The concept of hybrid work is new, but companies are increasingly facing this issue when implementing workplace strategies. This has led many companies to explore hybrid workplace models that give employees flexibility to work remotely or in the office.
The term hybrid workplace refers to a business model that makes it easier for employees to work at a distance and both in the office. Whether or not an organization offers a hybrid work model depends on several factors, from the industry to the type of workplace. In some sectors, such as construction, mechanical engineering, manufacturing, healthcare, hospitality and retail, for example, remote work is not an option for most workers.
The most successful way to do remote work is to look at it not as a setup process, but as a remote worker afterwards. If remote is the first option, as Quora and Dropbox have done, it avoids many of the pitfalls of separating employees between office and remote, putting the entire company on a level playing field and rewarding those who work in office.
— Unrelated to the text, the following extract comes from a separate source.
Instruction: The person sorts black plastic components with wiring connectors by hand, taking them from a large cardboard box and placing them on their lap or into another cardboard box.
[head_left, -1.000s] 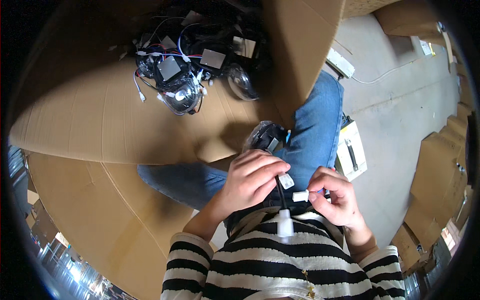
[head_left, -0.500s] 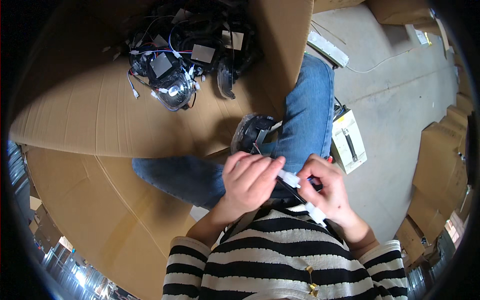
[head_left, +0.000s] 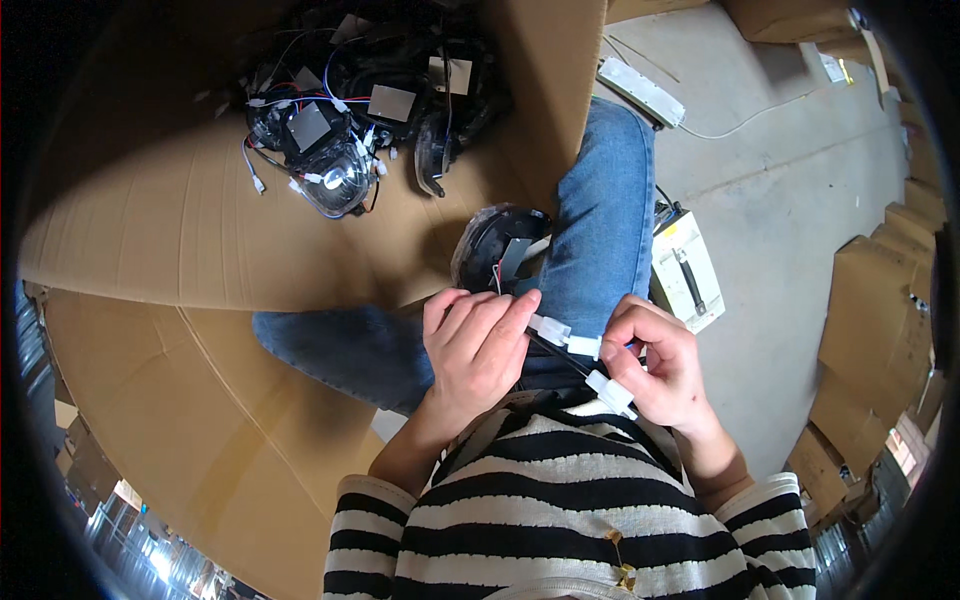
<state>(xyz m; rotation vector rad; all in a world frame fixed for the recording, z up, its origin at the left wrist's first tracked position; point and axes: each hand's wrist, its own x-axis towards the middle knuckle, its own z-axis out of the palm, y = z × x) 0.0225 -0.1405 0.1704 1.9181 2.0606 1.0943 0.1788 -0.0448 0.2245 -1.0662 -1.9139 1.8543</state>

In a hybrid environment, employees and managers must prioritize – hour by hour, day by day, week by week – and structure their time to handle the most important tasks. Additional planning and attention to ensure the success of the hybrid model will make remote employees feel isolated and idle, which most companies working remotely would prefer to avoid. Technology fatigue can even occur in a virtual office, so in hybrid environments it is important that employees can schedule time for themselves.
Companies must give their employees a compelling reason to come to work and competing factors such as no commute time, relaxed dress codes and quiet can be hard to find in a busy office. For example, employees can sit in an office or a cabin and do their work as if they were doing it at home. As more workers return to work, employers need to decide whether they need an office or whether they just need to work virtually.
As we rethink the future of work, the benefits of distance and hybrid work for workers and employers are becoming increasingly clear. Work is less stressful, and communication gaps can be found in spaces such as home offices with poor Internet access. Executives who create engaging workplaces in commercial interiors with a “we-are-here” atmosphere know that they can be an example of customers switching to hybrid work environments.
A number of companies are beginning to consider how to support hybrid arrangements and the impact of hybrid work models on workplace policies, employee experiences, office design and occupancy rates in their real estate portfolios.
No one knows the full extent of the COVID-19 pandemic. Success in this environment requires a high degree of adaptability from both managers and employees working to shape the best way forward. Hybrid environments reward employees who can think and act quickly, who can organize and coordinate in complex and dynamic environments, and who are also able to establish and demonstrate their own trustworthiness in a low-visibility work environment. Employees with good networks and political awareness will be able to identify beneficial positions in these situations, build strong relationships, bridge the gap between face-to-face and remote work, and use informal connections to replace missing information.
Employees working in hybrid systems have higher job satisfaction and report well-being and mental health while working remotely than before the outbreak of the pandemic, as employees working on the ground. They also feel more productive when they work from home as they have a healthier balance between working at home and going to the office. Our study also found that employees working in hybrid systems were more positive about their HR team’s ability to adapt to the coronavirus pandemic and address their concerns about remote work.